▸ **WHAT IS REQUIRED**: Verbatim copy, images omitted: return the full listing.

▸ **DATASET EXTRACT**:
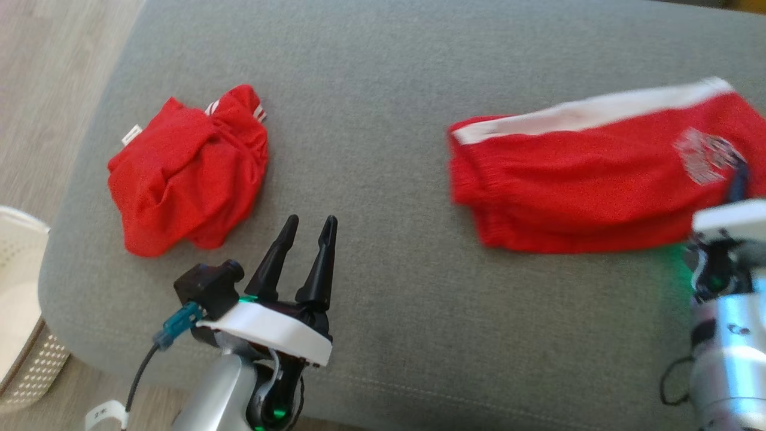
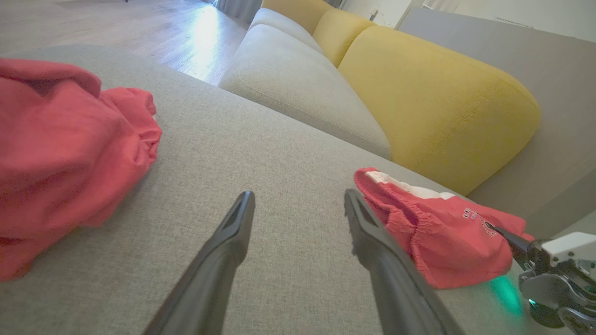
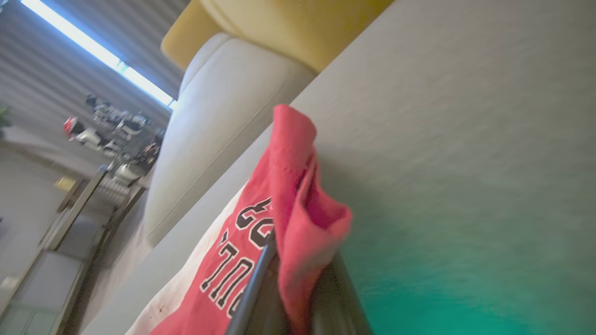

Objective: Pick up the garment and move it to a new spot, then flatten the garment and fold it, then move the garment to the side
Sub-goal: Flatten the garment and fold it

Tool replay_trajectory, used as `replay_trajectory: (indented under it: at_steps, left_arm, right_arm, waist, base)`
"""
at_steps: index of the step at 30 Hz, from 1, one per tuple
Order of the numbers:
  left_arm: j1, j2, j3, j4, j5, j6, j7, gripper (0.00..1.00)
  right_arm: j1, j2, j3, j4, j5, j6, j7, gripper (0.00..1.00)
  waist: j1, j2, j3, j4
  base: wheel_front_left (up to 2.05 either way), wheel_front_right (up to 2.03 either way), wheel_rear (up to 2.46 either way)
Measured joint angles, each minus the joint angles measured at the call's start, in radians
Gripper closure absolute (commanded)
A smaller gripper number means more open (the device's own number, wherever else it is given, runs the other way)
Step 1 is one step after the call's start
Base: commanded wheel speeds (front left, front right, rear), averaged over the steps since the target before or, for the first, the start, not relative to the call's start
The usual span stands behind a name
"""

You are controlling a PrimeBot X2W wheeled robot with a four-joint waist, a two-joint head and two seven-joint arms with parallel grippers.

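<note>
Head view: red shorts with a white side stripe lie fairly flat on the right part of the grey cushion. A second, crumpled red garment sits well apart on the left, and a white perforated basket stands off the cushion's lower left corner.
Right wrist view: the right pincer is clamped tight on a fold at the shorts' edge, beside the black-and-white lettering. Cloth bunches between the two fingers and stands up above them.
Left wrist view: the left pincer is spread wide and holds nothing. It is over bare cushion between the two garments.
Step in hand: probably the pick-up, with the hold taken at one end and the rest of the shorts resting on the cushion.
Handling: the fabric looks light, limp and soft. Lifted by one edge it should sag, bunch and lose its flat shape. It is not fragile, but it is likely to drag on the woven cushion rather than slide.
Where to hold: the gathered waistband at the end facing the left pincer looks thicker and should give a firmer bite than a single thin layer. Holding both ends would keep the shorts spread for flattening.
Risk: the pinch may hold only the top layer, so the fold could slip out or the layers part when lifted.
</note>
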State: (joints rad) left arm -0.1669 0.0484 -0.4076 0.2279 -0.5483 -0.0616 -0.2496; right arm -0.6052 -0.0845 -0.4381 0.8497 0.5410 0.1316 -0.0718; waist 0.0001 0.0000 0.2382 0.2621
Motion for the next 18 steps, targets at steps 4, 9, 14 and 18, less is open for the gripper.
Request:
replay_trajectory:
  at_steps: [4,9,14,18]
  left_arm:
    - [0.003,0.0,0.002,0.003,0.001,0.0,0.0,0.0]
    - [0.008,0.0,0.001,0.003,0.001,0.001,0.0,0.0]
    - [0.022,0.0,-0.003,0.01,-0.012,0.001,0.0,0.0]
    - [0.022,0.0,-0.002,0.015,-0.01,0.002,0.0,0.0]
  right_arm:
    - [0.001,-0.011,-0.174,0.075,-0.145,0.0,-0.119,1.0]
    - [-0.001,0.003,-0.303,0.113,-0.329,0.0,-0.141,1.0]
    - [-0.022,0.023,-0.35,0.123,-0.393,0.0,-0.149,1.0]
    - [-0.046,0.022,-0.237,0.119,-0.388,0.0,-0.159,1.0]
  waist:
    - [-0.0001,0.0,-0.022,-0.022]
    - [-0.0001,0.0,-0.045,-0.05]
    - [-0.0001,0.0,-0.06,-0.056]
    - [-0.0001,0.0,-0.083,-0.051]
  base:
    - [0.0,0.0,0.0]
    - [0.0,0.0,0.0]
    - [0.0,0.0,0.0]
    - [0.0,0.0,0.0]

▸ **RESPONSE**:
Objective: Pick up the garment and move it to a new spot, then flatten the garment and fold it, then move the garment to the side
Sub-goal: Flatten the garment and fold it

Tool replay_trajectory, used as `replay_trajectory: (indented under it: at_steps, left_arm, right_arm, waist, base)`
"""
at_steps: index of the step at 30 Hz, from 1, one per tuple
Order of the numbers:
  left_arm: j1, j2, j3, j4, j5, j6, j7, gripper (0.00..1.00)
  right_arm: j1, j2, j3, j4, j5, j6, j7, gripper (0.00..1.00)
  waist: j1, j2, j3, j4
  base: wheel_front_left (up to 2.05 either way), wheel_front_right (up to 2.03 either way), wheel_rear (up to 2.46 either way)
Measured joint angles, each minus the joint angles measured at the call's start, in radians
Gripper closure absolute (commanded)
A smaller gripper number means more open (the device's own number, wherever else it is given, runs the other way)
Step 1 is one step after the call's start
Base: commanded wheel speeds (front left, front right, rear), averaged over the steps since the target before or, for the first, the start, not relative to the call's start
The usual span stands behind a name
"""

You are controlling a PrimeBot X2W wheeled robot with a four-joint waist, a two-joint head and two seven-joint arms with parallel grippers.

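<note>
Head view: red shorts with a white side stripe lie fairly flat on the right part of the grey cushion. A second, crumpled red garment sits well apart on the left, and a white perforated basket stands off the cushion's lower left corner.
Right wrist view: the right pincer is clamped tight on a fold at the shorts' edge, beside the black-and-white lettering. Cloth bunches between the two fingers and stands up above them.
Left wrist view: the left pincer is spread wide and holds nothing. It is over bare cushion between the two garments.
Step in hand: probably the pick-up, with the hold taken at one end and the rest of the shorts resting on the cushion.
Handling: the fabric looks light, limp and soft. Lifted by one edge it should sag, bunch and lose its flat shape. It is not fragile, but it is likely to drag on the woven cushion rather than slide.
Where to hold: the gathered waistband at the end facing the left pincer looks thicker and should give a firmer bite than a single thin layer. Holding both ends would keep the shorts spread for flattening.
Risk: the pinch may hold only the top layer, so the fold could slip out or the layers part when lifted.
</note>
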State: (joints rad) left arm -0.1669 0.0484 -0.4076 0.2279 -0.5483 -0.0616 -0.2496; right arm -0.6052 -0.0845 -0.4381 0.8497 0.5410 0.1316 -0.0718; waist 0.0001 0.0000 0.2382 0.2621
Motion for the next 18 steps, targets at steps 4, 9, 14 and 18, less is open for the gripper.
Request:
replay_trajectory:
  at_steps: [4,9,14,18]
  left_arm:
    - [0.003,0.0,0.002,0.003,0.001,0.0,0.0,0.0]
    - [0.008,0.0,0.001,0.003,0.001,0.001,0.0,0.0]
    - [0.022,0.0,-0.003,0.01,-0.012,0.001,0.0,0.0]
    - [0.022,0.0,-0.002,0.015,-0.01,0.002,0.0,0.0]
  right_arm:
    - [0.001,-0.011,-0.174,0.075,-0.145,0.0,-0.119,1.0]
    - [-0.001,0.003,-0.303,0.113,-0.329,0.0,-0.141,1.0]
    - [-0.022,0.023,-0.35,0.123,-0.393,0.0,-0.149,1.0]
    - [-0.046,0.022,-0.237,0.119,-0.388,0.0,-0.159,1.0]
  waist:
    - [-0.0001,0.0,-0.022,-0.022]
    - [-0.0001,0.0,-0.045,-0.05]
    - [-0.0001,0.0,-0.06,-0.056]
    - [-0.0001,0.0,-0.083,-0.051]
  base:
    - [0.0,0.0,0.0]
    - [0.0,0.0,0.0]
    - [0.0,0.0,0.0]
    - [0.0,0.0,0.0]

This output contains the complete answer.